The GDPR is a European Union regulation on

data protection and privacy for individuals

within the European Economic Area (the EEA).

The GDPR was implemented in May 2018 and

marked a significant evolution in data protection

law in Europe. This paper will not summarise

every aspect of the GDPR, but will instead

highlight those aspects of the Regulation we

consider to be most relevant to the question

of GDPR compliance for blockchain solutions.

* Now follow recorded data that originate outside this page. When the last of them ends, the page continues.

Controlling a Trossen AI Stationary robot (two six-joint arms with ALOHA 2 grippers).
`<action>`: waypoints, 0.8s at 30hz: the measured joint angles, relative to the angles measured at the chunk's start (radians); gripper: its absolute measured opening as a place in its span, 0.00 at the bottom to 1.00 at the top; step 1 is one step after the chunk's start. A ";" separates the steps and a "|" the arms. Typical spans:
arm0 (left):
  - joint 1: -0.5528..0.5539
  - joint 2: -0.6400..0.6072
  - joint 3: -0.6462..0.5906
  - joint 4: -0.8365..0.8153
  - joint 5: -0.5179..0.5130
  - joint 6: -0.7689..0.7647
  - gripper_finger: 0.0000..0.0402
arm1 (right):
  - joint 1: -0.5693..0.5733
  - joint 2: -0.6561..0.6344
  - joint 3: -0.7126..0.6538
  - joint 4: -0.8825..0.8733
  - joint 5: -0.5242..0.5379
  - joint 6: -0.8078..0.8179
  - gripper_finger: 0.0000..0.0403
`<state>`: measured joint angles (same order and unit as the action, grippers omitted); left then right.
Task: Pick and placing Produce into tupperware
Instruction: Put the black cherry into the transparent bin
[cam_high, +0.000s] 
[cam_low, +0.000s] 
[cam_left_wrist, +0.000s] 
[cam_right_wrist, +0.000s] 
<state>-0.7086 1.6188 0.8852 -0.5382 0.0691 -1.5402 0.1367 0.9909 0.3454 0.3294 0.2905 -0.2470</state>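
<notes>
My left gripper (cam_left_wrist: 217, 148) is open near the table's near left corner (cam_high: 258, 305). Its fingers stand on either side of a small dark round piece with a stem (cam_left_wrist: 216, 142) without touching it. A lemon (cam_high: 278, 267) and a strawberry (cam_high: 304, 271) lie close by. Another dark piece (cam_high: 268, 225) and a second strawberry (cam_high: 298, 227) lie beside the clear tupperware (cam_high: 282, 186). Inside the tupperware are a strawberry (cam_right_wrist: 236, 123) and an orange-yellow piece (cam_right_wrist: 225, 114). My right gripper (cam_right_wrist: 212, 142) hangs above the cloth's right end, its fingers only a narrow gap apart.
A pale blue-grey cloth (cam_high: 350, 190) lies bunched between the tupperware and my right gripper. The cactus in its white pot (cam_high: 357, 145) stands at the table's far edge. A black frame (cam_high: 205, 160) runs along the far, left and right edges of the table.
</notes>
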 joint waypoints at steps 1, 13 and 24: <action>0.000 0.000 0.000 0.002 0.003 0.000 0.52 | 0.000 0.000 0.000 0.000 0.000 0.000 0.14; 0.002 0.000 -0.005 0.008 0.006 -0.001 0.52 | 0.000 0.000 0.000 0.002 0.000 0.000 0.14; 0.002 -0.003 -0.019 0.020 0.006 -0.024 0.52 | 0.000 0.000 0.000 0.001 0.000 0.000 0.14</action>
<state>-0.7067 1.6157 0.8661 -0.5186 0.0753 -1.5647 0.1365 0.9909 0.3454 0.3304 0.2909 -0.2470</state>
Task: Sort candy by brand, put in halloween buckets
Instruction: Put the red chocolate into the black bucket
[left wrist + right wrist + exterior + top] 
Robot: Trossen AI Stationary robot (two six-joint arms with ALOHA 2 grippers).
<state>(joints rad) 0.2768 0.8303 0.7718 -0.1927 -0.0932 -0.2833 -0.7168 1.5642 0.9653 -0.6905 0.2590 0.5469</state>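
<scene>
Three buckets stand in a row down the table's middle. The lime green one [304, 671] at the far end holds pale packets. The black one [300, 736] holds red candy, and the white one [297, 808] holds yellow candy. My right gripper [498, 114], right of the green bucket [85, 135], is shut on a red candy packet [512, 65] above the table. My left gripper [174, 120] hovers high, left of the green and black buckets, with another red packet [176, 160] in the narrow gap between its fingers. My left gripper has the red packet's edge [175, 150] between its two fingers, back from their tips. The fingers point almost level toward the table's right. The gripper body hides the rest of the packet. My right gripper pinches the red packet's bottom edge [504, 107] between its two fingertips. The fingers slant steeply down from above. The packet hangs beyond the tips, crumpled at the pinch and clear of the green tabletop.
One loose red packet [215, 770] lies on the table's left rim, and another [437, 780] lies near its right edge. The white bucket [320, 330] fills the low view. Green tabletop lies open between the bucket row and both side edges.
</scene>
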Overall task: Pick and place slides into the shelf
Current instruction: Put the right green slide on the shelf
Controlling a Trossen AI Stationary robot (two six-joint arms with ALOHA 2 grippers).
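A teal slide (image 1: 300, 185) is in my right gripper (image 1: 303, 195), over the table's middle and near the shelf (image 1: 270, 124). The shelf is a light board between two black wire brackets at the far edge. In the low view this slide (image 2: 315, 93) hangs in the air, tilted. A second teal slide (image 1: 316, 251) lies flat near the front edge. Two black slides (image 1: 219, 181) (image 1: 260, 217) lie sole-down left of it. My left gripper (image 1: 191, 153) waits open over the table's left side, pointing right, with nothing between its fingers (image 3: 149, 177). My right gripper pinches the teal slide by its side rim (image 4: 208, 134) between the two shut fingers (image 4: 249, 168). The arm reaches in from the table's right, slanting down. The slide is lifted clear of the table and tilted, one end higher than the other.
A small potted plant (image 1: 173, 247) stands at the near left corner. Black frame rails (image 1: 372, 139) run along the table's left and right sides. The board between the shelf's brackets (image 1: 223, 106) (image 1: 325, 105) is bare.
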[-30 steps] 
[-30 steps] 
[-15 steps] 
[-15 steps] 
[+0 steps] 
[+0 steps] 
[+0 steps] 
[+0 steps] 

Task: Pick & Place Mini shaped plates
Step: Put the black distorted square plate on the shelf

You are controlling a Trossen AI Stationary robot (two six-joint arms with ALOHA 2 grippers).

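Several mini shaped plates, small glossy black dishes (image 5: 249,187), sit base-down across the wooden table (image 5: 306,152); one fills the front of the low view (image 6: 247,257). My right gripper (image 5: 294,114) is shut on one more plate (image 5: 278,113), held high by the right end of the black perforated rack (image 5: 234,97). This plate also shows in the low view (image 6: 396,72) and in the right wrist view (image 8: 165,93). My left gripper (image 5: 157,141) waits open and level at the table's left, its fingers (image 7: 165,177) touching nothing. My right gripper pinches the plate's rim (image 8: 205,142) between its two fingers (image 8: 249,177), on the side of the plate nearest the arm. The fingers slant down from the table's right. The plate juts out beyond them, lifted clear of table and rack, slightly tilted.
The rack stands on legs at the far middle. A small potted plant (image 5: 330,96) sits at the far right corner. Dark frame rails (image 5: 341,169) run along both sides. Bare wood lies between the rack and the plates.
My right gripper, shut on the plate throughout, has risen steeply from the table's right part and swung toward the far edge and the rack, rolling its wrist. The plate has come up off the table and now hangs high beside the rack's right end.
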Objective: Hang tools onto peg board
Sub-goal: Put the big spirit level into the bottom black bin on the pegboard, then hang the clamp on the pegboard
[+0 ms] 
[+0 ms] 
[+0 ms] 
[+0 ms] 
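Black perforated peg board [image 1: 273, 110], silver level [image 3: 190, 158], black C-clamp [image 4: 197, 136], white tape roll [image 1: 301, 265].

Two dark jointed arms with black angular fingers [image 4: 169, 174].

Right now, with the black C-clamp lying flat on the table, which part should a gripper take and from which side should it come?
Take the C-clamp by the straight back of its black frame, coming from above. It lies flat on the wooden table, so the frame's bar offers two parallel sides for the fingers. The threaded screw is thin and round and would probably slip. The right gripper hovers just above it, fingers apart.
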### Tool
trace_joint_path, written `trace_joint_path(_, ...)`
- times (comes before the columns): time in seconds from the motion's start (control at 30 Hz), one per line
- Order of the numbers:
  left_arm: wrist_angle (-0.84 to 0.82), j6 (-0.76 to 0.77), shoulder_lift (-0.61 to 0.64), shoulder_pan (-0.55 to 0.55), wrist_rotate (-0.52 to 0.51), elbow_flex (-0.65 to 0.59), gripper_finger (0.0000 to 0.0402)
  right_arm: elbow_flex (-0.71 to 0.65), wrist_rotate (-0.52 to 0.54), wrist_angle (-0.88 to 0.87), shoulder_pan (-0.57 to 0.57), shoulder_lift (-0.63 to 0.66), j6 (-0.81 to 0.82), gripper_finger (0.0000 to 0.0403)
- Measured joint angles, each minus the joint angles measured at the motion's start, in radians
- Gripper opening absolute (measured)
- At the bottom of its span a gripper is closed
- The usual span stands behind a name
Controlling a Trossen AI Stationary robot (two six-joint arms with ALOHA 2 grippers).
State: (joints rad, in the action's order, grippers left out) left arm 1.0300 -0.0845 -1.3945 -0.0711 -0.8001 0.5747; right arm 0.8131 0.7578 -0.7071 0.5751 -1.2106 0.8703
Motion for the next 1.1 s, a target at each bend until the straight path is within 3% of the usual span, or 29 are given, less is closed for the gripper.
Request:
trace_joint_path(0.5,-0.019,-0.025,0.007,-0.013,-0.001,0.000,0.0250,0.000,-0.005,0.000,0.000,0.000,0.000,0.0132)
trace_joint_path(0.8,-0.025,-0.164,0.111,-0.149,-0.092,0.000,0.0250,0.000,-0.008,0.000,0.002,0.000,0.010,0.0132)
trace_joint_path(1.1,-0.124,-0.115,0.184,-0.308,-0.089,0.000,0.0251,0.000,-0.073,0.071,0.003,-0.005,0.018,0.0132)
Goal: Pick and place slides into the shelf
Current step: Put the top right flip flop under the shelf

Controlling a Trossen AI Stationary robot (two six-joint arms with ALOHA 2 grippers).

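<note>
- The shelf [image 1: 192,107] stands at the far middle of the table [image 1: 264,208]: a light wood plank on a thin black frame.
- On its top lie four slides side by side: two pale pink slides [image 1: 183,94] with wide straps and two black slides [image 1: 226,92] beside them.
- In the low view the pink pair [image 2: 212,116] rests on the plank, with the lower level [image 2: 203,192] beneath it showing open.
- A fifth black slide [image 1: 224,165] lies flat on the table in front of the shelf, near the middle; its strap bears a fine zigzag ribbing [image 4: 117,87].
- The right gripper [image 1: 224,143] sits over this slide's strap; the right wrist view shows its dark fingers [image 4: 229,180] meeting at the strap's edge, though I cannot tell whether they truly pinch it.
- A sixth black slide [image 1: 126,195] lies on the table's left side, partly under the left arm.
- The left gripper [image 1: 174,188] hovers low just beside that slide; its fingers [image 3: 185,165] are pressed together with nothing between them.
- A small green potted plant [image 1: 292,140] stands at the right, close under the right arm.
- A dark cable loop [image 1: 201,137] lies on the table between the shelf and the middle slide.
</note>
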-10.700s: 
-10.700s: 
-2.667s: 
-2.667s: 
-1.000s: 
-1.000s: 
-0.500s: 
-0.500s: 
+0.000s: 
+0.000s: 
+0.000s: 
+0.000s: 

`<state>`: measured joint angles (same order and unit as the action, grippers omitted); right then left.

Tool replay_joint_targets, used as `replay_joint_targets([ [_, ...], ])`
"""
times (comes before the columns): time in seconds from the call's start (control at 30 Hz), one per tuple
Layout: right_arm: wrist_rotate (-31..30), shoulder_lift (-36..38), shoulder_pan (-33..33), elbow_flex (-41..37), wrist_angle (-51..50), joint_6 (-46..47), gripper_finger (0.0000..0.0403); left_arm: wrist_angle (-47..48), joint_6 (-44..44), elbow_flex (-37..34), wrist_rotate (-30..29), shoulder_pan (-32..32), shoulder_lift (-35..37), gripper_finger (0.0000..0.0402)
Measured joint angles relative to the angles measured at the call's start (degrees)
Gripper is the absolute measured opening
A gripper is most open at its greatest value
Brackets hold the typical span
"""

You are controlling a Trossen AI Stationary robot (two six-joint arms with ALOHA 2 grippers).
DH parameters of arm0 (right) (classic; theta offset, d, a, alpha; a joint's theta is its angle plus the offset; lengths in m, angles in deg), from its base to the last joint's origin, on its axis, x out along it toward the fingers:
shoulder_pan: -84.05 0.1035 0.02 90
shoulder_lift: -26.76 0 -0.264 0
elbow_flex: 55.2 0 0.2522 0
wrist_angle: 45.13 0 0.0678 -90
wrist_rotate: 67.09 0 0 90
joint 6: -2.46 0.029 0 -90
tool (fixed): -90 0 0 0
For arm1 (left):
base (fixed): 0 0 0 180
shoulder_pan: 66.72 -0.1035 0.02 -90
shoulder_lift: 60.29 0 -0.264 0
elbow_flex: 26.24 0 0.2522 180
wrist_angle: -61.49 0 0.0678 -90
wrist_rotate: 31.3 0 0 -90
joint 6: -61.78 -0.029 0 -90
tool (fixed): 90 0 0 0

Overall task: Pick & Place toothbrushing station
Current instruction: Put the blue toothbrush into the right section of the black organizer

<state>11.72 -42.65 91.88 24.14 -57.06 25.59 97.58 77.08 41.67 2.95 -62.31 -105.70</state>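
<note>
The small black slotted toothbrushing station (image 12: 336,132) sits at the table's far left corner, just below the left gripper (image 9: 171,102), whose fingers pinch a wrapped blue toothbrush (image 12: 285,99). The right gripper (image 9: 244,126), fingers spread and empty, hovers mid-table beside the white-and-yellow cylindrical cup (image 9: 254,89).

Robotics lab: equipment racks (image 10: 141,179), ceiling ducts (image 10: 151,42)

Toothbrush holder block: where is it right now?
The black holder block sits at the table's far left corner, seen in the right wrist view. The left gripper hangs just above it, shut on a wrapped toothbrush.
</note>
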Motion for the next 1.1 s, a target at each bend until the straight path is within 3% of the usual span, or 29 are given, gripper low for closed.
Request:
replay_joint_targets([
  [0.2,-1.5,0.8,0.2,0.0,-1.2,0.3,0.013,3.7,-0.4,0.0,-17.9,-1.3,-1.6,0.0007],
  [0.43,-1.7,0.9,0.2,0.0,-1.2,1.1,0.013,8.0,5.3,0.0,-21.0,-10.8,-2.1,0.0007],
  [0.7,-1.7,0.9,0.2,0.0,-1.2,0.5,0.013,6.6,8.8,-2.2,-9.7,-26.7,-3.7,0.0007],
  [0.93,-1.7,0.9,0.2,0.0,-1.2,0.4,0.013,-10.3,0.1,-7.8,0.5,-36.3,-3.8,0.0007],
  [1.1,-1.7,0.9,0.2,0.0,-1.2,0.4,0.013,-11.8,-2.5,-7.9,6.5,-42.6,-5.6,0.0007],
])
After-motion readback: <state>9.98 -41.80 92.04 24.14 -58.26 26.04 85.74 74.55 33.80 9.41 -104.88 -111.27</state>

While the GDPR governs how personal data relating to

individuals inside the EEA may be processed, it also has

a wide-ranging extra-territorial application. The GDPR

applies first and foremost to entities that are processing

personal data in the context of a European establishment,

regardless of whether or not the processing takes place

in the EEA. However, the GDPR also applies to entities

established outside the EEA that are offering goods or

services to (or monitoring the behaviour of) individuals

in the EEA.

As the GDPR became effective within the past twelve

months, there remains much ambiguity and uncertainty

as to how it will be enforced, especially in relation to

innovative technologies such as blockchain. After all,

the GDPR was not designed with distributed ledger

technology in mind. It is however possible to gauge, to

some extent at least, the likely approach of European

regulators to blockchain technologies. This can be

achieved by assessing regulators' public statements and

policies related to blockchain, which are considered later

in this paper.

Given that the GDPR is generally perceived as a

high-watermark of international data protection laws

(and becoming a template for increasing numbers of

countries' own data protection laws), engineering a

blockchain solution that is GDPR compliant will help

efforts aimed at achieving worldwide data protection and

privacy compliance.

4.2

What is personal data?

In relation to the GDPR, personal data is any information

relating to an identified or identifiable natural person.

It includes data such as names, addresses, identification

numbers, location data, and IP addresses.

The GDPR also sets out special categories of personal data,

the processing of which is subject to stricter regulation.

These more sensitive categories of personal data include

personal data revealing racial or ethnic origins, political

opinions, religious beliefs and health data.